### [Requirement]
For the listing below, give the count of lines containing the string "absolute" and nothing else.

== Segment start ==

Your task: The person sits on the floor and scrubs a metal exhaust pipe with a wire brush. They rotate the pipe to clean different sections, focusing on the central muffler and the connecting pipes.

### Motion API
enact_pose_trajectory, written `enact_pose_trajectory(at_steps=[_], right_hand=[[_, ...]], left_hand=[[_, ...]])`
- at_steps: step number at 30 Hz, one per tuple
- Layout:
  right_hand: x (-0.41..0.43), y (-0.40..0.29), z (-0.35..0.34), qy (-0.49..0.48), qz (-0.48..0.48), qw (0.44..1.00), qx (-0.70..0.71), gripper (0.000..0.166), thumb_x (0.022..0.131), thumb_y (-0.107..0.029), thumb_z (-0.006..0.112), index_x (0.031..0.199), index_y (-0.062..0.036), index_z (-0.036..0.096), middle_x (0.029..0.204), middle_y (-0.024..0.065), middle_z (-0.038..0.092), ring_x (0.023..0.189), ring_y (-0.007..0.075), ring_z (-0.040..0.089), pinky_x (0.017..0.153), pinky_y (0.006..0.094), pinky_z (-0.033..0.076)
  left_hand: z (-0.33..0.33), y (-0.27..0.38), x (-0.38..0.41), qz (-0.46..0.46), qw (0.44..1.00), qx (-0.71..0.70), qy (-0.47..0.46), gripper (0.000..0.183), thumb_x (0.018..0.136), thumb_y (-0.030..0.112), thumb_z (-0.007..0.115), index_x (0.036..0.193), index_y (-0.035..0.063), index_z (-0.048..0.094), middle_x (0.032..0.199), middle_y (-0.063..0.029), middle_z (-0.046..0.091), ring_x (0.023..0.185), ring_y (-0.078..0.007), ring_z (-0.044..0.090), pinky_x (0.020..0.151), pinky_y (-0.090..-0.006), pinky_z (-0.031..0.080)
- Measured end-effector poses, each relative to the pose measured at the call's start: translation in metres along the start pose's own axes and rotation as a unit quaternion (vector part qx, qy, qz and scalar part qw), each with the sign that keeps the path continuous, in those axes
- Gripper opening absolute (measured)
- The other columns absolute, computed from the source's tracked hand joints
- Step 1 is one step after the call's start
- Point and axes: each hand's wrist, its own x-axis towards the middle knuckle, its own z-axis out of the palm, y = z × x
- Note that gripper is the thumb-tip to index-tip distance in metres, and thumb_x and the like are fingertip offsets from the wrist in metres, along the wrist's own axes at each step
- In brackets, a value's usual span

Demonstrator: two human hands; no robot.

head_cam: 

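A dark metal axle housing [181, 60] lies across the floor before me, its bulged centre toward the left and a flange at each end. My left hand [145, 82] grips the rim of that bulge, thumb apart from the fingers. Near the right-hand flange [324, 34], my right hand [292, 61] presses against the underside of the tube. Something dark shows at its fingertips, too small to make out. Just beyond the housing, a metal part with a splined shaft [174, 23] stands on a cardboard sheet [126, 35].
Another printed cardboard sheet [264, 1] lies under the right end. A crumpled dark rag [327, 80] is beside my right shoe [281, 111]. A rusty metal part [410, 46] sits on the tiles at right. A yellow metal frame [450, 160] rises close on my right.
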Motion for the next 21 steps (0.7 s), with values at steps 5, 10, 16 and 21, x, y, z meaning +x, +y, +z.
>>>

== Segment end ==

### [Answer]
2